Defi Made Here

Bhr3...SKR1
29 Jan 2024
39

First of all, oracle-based perp DEXes/lending are always a subject to market manipulations.

They need to use a number of risk parameters set by the DAO or risk management service providers to reduce the risks but most of the time "we live, we learn".

@dYdX
decided to increase the initial margin for long-tail assets which is not the most optimal solution. There are a few other ways to mitigate similar issues to $YFI used by other perp DEXes.

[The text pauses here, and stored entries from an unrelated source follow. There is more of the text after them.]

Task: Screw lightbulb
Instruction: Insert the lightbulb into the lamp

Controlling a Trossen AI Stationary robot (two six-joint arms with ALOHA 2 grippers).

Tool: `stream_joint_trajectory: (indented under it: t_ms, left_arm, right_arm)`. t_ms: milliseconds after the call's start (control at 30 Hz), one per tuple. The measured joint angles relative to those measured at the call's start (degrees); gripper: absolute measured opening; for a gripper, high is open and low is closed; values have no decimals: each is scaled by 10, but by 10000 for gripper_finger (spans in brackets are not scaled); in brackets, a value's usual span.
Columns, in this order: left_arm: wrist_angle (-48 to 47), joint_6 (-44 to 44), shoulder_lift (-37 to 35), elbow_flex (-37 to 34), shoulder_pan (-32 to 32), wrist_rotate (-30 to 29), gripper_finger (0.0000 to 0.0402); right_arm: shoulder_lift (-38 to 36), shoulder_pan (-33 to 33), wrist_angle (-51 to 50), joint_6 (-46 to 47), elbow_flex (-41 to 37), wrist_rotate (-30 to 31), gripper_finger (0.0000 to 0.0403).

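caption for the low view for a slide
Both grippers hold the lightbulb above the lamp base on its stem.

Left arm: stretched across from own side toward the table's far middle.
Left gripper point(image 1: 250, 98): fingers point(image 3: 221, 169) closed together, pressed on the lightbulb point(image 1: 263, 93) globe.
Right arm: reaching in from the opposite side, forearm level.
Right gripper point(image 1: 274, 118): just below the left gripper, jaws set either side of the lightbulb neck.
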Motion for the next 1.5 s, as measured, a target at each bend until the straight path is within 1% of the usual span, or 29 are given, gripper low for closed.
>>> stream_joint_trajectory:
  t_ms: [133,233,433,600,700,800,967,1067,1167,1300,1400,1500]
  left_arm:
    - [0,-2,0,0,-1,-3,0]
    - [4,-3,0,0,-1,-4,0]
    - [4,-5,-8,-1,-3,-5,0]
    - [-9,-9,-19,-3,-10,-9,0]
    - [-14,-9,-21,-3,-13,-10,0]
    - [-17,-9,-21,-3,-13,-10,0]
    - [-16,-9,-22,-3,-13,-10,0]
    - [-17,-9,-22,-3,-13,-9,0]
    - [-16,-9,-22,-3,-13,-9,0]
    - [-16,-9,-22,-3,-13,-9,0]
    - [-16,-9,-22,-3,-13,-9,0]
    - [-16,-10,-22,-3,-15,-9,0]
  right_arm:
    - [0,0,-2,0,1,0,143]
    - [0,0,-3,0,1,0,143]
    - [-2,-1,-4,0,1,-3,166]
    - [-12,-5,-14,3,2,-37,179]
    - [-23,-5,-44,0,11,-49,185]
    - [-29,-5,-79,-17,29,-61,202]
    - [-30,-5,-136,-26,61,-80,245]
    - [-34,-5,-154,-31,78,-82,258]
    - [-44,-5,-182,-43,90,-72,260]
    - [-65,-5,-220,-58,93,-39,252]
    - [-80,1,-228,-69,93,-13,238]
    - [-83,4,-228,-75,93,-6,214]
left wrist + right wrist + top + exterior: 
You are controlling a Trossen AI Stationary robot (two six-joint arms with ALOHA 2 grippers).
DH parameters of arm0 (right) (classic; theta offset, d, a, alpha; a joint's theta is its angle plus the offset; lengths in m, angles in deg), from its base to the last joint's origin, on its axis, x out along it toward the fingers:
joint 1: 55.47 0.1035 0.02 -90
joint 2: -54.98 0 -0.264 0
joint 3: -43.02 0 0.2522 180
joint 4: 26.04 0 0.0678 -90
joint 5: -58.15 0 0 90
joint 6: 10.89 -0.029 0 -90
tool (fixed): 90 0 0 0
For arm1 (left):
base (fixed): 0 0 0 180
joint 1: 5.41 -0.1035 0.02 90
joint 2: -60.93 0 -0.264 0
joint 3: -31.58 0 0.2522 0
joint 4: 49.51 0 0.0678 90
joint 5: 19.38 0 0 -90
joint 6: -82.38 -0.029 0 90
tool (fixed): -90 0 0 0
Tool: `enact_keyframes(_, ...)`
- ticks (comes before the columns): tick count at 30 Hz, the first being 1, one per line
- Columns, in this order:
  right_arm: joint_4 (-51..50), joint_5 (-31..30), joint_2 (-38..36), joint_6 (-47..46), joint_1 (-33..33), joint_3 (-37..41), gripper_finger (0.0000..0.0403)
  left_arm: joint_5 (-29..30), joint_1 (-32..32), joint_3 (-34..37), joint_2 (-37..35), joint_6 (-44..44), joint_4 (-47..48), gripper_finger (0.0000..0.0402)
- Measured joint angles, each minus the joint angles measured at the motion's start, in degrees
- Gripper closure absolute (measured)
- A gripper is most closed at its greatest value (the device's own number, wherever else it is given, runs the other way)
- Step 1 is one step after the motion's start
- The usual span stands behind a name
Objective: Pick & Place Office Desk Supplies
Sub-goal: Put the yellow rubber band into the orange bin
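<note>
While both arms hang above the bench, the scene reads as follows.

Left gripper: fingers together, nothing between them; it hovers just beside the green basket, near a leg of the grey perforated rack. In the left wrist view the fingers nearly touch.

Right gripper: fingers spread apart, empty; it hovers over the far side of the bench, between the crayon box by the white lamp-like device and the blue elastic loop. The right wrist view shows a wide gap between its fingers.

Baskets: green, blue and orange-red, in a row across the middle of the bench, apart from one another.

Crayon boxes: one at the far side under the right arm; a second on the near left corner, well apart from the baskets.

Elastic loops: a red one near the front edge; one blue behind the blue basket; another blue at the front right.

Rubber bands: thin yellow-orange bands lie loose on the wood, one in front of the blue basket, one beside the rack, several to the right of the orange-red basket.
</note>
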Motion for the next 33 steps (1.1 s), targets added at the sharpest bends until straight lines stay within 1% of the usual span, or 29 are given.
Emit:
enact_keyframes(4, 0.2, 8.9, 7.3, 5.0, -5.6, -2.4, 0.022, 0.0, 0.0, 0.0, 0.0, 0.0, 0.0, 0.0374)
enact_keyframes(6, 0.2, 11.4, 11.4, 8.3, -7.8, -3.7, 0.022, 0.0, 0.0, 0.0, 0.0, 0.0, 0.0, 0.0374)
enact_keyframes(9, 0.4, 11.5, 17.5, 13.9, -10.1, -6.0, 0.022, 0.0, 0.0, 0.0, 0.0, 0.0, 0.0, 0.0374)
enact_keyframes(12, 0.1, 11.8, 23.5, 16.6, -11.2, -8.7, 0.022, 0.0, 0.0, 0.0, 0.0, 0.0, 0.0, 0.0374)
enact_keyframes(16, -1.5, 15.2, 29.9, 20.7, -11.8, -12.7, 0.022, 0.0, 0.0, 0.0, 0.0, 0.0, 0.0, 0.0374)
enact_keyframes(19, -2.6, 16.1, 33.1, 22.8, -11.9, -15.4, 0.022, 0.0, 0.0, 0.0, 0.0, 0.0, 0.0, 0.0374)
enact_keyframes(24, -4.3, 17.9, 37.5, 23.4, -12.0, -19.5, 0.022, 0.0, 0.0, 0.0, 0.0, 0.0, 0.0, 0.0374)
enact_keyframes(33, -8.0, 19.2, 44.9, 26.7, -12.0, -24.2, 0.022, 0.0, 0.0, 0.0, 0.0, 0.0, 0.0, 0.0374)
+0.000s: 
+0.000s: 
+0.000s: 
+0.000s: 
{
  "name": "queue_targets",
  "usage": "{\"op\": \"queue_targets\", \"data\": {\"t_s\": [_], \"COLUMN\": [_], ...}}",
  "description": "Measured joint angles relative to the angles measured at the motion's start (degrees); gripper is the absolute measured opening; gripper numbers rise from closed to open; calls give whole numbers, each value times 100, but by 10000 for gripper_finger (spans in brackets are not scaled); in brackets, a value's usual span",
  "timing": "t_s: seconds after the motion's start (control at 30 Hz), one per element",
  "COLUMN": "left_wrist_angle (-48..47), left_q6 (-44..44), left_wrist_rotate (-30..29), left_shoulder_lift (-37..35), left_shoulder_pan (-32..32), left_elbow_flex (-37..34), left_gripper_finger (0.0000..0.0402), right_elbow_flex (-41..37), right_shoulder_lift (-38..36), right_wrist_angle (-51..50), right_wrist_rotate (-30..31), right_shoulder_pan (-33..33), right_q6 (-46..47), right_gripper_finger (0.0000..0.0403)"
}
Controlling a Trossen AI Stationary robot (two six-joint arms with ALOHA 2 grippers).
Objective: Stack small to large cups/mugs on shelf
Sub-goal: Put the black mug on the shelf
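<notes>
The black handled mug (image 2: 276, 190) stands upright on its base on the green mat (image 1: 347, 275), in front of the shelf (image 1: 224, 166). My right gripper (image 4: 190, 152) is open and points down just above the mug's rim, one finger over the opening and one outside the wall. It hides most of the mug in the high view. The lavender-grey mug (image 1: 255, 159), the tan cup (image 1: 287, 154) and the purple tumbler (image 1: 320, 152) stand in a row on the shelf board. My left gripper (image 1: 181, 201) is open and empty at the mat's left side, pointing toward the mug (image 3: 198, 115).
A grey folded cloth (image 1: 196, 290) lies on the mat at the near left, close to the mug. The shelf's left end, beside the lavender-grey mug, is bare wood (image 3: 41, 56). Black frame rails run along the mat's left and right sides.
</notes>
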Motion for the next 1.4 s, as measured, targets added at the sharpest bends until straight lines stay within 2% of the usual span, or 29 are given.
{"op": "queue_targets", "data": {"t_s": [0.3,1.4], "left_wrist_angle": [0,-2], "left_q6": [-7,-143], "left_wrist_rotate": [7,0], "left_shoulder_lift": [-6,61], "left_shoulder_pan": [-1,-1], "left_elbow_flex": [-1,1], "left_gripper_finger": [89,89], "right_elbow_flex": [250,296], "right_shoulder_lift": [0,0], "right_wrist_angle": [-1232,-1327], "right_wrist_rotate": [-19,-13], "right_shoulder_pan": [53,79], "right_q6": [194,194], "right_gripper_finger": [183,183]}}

The most obvious one is the Max OI per trading pair. This would have prevented the attacker from building a big short position on an illiquid coin.

Perps like @GMX_IO
v2 @synthetix_io
@perenniallabs
@Aark_Digital
and others are trying to keep LPs DN by incentivizing (funding fee, positive slippage, etc) the same long and short exposure for every token. This way LPs have exposure only to the imbalance between long and short OIs.


@GainsNetwork_io
has the maximum profit on a trade set to 900% PnL. I would say it is less efficient but combined with Max OI it also protects the LPs.

To avoid insolvency risks and forced liquidations, @chromatic_perp
decided to integrate predetermined TP/SL. It allows the protocol to remove an insurance fund and thereby save costs.


Trades on @symm_io
are always matched against each other so there is no risk of the protocol going bankrupt. Risk parameters are set by each market maker individually.


Exchanges like @GearboxProtocol
and @Contango_xyz
are not exactly perp trading DEXes but margin trading. This means that there is no risk of insolvency since traders are using spot DEX liquidity. They can only open as big a position as there is on-chain liquidity available.


The above examples are not LOB perp DEXes so they have more flexibility in managing the risks but simple Max OI could have saved dYdX millions.